Sunday, December 20, 2009

El gran Gatsby

Rodrigo Pinto
El gran Gatsby es la tercera y más famosa novela de Francis Scott Fitzgerald, un asalariado de la escritura cuya vida glamorosa transcurrió entre deudas, libros y el amor por su mujer, Zelda, casi tan famosa como él. Es uno de los grandes representantes de la narrativa anglosajona de entreguerras, y su retrato de la generación flapper -aquellas chicas de faldas cortas e independencia de espíritu que animaron los locos años veinte- es parte ya indisoluble de la manera de pensar esa época. Asediado por la obligación de producir, Fitzgerald publicó pocas novelas y dedicó, en cambio, mucha energía y tiempo a los cuentos, que le producían mejores y más inmediatos ingresos; pero, sin duda, su gran genialidad está en obras como El gran Gatsby, Suave es la noche y su novela póstuma e inacabada El último magnate. Todas ellas -y muchos de sus cuentos; El curioso caso de Benjamin Button es el más reciente- han merecido adaptaciones al cine o a la televisión, por el poder seductor de historias que atrapan como pocas el espíritu de su tiempo.

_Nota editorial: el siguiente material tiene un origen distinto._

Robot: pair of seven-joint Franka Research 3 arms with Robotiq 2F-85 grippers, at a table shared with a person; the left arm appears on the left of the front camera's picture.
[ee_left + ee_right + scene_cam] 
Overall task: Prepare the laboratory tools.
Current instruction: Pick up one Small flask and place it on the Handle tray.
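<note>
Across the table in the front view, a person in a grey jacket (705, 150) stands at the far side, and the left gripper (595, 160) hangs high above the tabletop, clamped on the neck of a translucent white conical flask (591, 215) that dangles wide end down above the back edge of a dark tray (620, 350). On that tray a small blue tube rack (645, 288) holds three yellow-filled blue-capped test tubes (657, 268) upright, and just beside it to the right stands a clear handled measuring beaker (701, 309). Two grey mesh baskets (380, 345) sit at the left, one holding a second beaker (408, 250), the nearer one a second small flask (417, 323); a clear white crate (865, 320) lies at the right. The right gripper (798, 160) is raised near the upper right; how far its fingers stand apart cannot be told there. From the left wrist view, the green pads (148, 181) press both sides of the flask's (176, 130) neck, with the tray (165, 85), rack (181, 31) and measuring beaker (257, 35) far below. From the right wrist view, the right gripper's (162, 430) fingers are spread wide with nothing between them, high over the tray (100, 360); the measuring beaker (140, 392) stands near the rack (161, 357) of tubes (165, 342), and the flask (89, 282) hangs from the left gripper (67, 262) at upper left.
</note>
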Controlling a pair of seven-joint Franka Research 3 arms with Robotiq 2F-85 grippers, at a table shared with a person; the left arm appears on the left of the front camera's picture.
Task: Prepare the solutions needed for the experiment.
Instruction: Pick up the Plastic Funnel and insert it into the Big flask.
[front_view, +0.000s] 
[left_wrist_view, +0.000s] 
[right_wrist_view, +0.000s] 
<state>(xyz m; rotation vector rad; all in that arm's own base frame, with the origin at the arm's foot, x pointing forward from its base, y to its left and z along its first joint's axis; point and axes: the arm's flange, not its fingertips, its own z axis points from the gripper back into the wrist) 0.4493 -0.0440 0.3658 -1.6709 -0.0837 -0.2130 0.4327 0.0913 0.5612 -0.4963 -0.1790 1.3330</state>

Esta novela tiene ese aire de los sueños rotos y también la dureza de la tragedia que golpea sin aviso. Y aunque retrata casi sin pausa ese mundo de fiestas, automóviles enormes y mansiones junto a los brazos de mar que rodean Nueva York, es también una denuncia de cómo aquellos, los ricos y bellos, enfrentan la vida: "eran criaturas desconsideradas: hacían añicos cosas y personas y luego volvían a su dinero o a su enorme desconsideración, o a lo que fuera que los mantenía unidos". O, en otro pasaje: "Gatsby tuvo una abrumadora conciencia de la juventud y el misterio que la riqueza aprisiona y conserva (...), muy por encima de las feroces luchas de los pobres". En ese orden de cosas, el amor de Gatsby, un advenedizo cuya fortuna se asienta en orígenes oscuros y fronterizos con la ilegalidad, por Daisy, una niña mimada y criada en la riqueza, está destinado a fracasar; y la novela conduce, con mano segura y ese estilo inimitable, elusivo, hecho de retazos brillantes y una singular habilidad para fijar las escenas en la memoria, hacia un desenlace cuyo aire trágico alienta ya desde el principio. Que no sorprenda es, casi, una virtud del libro, magnífico en el desarrollo de la historia y los personajes. Fitzgerald no será un gran innovador, pero no se ciñe a la estructura clásica y su manera de narrar es, quizá, una de las más imitadas del siglo pasado, una buena manera de homenajear a un escritor que trasciende su tiempo.